Exercise brief
Reproduce the data that follows precisely.
· · · · · · ·
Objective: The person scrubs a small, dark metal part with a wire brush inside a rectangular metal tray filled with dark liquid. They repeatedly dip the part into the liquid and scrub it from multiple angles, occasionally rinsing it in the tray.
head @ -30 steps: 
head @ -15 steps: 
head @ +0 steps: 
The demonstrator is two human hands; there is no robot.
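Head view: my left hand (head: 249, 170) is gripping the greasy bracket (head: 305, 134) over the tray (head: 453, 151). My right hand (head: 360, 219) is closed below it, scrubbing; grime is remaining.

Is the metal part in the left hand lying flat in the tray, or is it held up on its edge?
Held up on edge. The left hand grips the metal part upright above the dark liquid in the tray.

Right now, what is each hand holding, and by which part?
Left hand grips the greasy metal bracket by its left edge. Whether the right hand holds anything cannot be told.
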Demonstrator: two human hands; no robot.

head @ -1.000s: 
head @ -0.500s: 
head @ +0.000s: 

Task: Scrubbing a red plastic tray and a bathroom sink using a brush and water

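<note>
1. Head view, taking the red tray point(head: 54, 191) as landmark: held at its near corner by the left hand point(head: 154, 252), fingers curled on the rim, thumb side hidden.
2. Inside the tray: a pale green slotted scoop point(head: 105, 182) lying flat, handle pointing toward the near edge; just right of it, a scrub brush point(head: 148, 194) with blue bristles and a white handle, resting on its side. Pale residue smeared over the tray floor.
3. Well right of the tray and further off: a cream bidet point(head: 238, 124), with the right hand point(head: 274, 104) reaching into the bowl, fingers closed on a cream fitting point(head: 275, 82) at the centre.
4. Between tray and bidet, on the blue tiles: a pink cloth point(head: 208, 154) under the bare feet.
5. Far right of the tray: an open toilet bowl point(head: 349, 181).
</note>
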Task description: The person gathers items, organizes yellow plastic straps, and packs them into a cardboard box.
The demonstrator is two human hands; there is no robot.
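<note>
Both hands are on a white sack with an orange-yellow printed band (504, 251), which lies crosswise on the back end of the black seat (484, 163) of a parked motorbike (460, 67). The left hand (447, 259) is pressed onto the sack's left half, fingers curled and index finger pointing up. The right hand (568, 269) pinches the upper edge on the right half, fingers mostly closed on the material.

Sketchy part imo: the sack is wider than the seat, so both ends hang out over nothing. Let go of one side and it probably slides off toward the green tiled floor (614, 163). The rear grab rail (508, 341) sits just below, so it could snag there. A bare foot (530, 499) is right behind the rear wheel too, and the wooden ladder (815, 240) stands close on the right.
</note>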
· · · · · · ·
Solution for this problem
Objective: The person scrubs a small, dark metal part with a wire brush inside a rectangular metal tray filled with dark liquid. They repeatedly dip the part into the liquid and scrub it from multiple angles, occasionally rinsing it in the tray.
head @ -30 steps: 
head @ -15 steps: 
head @ +0 steps: 
The demonstrator is two human hands; there is no robot.
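Head view: my left hand (head: 249, 170) is gripping the greasy bracket (head: 305, 134) over the tray (head: 453, 151). My right hand (head: 360, 219) is closed below it, scrubbing; grime is remaining.

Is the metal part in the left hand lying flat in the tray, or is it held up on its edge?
Held up on edge. The left hand grips the metal part upright above the dark liquid in the tray.

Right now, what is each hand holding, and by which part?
Left hand grips the greasy metal bracket by its left edge. Whether the right hand holds anything cannot be told.
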Demonstrator: two human hands; no robot.

head @ -1.000s: 
head @ -0.500s: 
head @ +0.000s: 

Task: Scrubbing a red plastic tray and a bathroom sink using a brush and water

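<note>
1. Head view, taking the red tray point(head: 54, 191) as landmark: held at its near corner by the left hand point(head: 154, 252), fingers curled on the rim, thumb side hidden.
2. Inside the tray: a pale green slotted scoop point(head: 105, 182) lying flat, handle pointing toward the near edge; just right of it, a scrub brush point(head: 148, 194) with blue bristles and a white handle, resting on its side. Pale residue smeared over the tray floor.
3. Well right of the tray and further off: a cream bidet point(head: 238, 124), with the right hand point(head: 274, 104) reaching into the bowl, fingers closed on a cream fitting point(head: 275, 82) at the centre.
4. Between tray and bidet, on the blue tiles: a pink cloth point(head: 208, 154) under the bare feet.
5. Far right of the tray: an open toilet bowl point(head: 349, 181).
</note>
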Task description: The person gathers items, organizes yellow plastic straps, and packs them into a cardboard box.
The demonstrator is two human hands; there is no robot.
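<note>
Both hands are on a white sack with an orange-yellow printed band (504, 251), which lies crosswise on the back end of the black seat (484, 163) of a parked motorbike (460, 67). The left hand (447, 259) is pressed onto the sack's left half, fingers curled and index finger pointing up. The right hand (568, 269) pinches the upper edge on the right half, fingers mostly closed on the material.

Sketchy part imo: the sack is wider than the seat, so both ends hang out over nothing. Let go of one side and it probably slides off toward the green tiled floor (614, 163). The rear grab rail (508, 341) sits just below, so it could snag there. A bare foot (530, 499) is right behind the rear wheel too, and the wooden ladder (815, 240) stands close on the right.
</note>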

This output has come to an end.